• INSTRUCTIONS FOR THE TASK:
The copy has to match the data exactly and leave out every picture.

• COLLECTED DATA:
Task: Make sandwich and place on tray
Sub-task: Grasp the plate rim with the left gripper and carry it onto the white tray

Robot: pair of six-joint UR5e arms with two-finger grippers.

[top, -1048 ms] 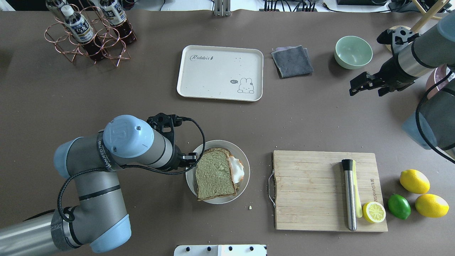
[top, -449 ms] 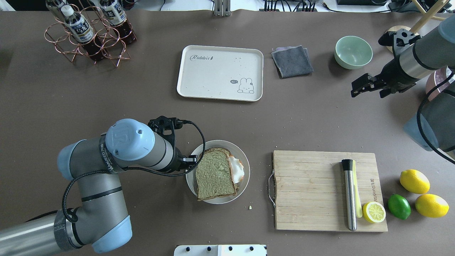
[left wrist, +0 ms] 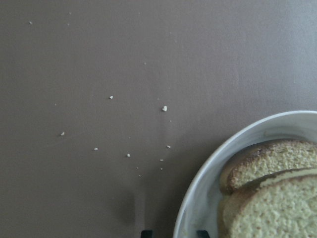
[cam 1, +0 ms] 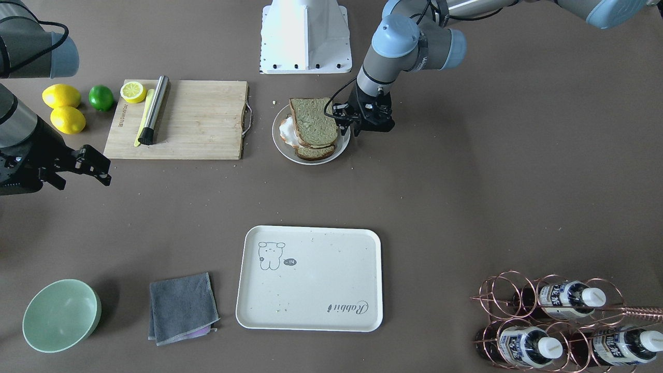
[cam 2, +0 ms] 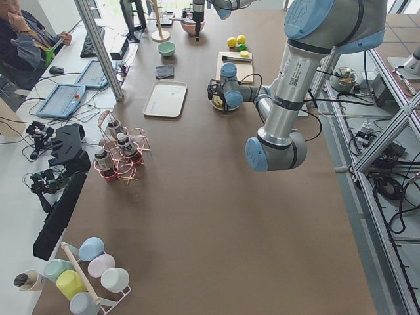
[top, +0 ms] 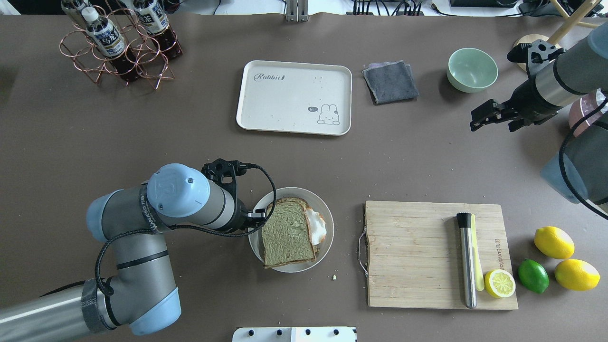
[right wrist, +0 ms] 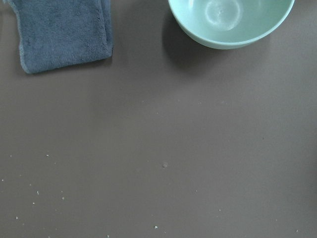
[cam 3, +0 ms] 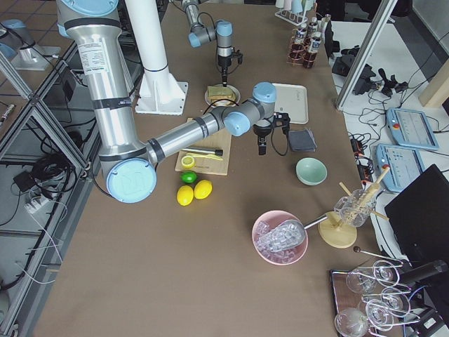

• ANSWER TO THE PROBLEM:
Task: Make sandwich and place on tray
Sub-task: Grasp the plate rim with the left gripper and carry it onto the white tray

Robot: pair of six-joint UR5e arms with two-finger grippers.

[top, -1048 ms] 
[top, -449 ms] 
[left wrist, +0 ms] 
[cam 1, +0 ms] 
[cam 2, +0 ms] 
[top, +0 ms] 
[right wrist, +0 ms] 
[cam 3, +0 ms] 

There's nothing left to add to the answer.